Led Zeppelin doesn't just represent a snapshot of the emergence of heavy rock in 1969, but is the source code, the genome, for just about every guitar-based rock album to have come out in the intervening 45 years. You can certainly hear where Jack White and Kings of Leon got their ideas from.

The Led Zeppelin Deluxe Edition
To accompany the remastered Led Zeppelin, amongst the myriad formats and packages, the 'Deluxe Edition' deluxe box set (which includes a sumptuous book, the original launch press kit, the album on CD and a high resolution audio download) contains a restored live recording of the band playing the Olympia in Paris in October 1969. Originally recorded for a French radio broadcast in the November, the tape had lain undiscovered in the basement of the Europe 1 station until being uncovered seven years ago.

I'm a sucker for a live album, and this one interestingly captures an outfit at the very beginning, especially as it is in lieu of the 'companion discs' accompanying the remastered second and third albums (36 hours' studio time didn't generate enough spare material).

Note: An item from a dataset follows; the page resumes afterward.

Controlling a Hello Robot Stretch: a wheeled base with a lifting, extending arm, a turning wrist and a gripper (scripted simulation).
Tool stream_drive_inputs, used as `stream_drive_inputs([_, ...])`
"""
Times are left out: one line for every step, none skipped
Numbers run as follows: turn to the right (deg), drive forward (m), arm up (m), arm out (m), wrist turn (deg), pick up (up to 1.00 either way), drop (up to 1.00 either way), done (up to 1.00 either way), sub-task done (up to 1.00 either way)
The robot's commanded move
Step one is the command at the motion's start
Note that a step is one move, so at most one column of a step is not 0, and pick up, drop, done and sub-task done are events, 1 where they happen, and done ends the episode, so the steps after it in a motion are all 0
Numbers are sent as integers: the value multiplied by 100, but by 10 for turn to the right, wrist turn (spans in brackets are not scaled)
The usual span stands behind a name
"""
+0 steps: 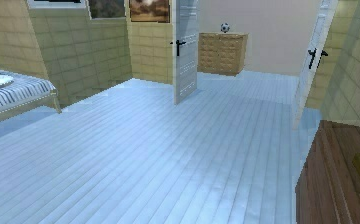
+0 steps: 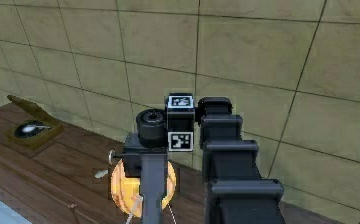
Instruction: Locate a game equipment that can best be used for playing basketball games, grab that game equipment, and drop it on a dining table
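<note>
Bedroom with a pale blue plank floor (image 1: 158, 140), seen in the forward view. A bed (image 1: 18, 92) lay at nine o'clock. A white door (image 1: 186, 50) stood open at twelve. A wooden dresser (image 1: 223, 53) stood at one o'clock against the far wall, with a small black-and-white ball (image 1: 225, 28) on top. A dark wooden table (image 1: 333, 185) took the corner at four o'clock.

In the arm side view, the dark arm (image 2: 233, 165) rose from six o'clock to two white squares (image 2: 180, 120) with black marks that were patterns, not letters. The claw (image 2: 148, 195) sat at seven o'clock, directly in front of an orange ball (image 2: 124, 188), with the tabletop behind them.

Being round, the orange ball had no long axis and faced no particular way. Any print on it was too small to tell. Whether the claw held it, and how wide the claw stood, could not be told.

A brown tray (image 2: 33, 130) with a dark oval thing lay on the table at nine o'clock, below a tan tiled wall (image 2: 268, 60).
</note>
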Motion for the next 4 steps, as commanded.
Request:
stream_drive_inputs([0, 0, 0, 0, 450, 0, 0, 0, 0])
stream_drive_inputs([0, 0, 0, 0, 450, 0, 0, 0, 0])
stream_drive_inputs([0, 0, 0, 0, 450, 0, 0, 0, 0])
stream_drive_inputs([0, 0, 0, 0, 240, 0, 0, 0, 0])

There's a reassuring nervousness about Good Times Bad Times, but already the confidence, the swagger and the sheer braggadocio of Led Zeppelin is there to be heard on Heartbreaker, Dazed and Confused, Moby Dick (the Bonham-indulgence...) and a blues medley built on How Many More Times with Lemon Song and Boogie Chillen'. Above all it announced that Led Zeppelin were and would be a live act of simply peerless authority.


Led Zeppelin II was written in between and during tours for the first album, and recorded during the first half of 1969. In retrospect, Page hints that they were doing a 'just so' job of coming up with new material, grabbing studio time at Olympic, in LA, New York, Memphis - wherever they found themselves and had the time. Normally that might suggest and sound like a rush job, but the compressed schedule may have helped to produce an album of even greater urgency than the first.

II brought about Page's conversion to the iconic 1959 Gibson Les Paul Gold Top. This might seem like a guitar nerd detail, but his use of it on II, and subsequent synonymity the instrument, was as much an influence on the evolution of heavy rock as the songs it contributed to. Fender had Clapton, but Gibson had Page. Old Yardbirds and their weapons of choice....

II delivers an even louder, harder barrage of rifftastic classics, including Whole Lotta Love, Ramble On and Heartbreaker, once described by Rick Rubin as possessing "the greatest riff in rock". It's unlikely anyone will have cause to argue, although clearly trying to select one of Page's iconic riffs over others is like trying to choose a favourite child. I mean, how do you pick between Black Dog, or Kashmir or Ten Years Gone?


Picture: ledzeppelin.com
While II evolves Zeppelin's version of the blues further, it doesn't abandon the humidity of the Mississippi Delta entirely. On The Lemon Song, Robert Plant takes off into the Deep South with one of those songs that only old original bluesmen could get away, metaphorically extending the sexual imagery of Whole Lotta Love with the semi-screamed declaration of arrival: "Shake me 'til the juice runs down my leg". Quite.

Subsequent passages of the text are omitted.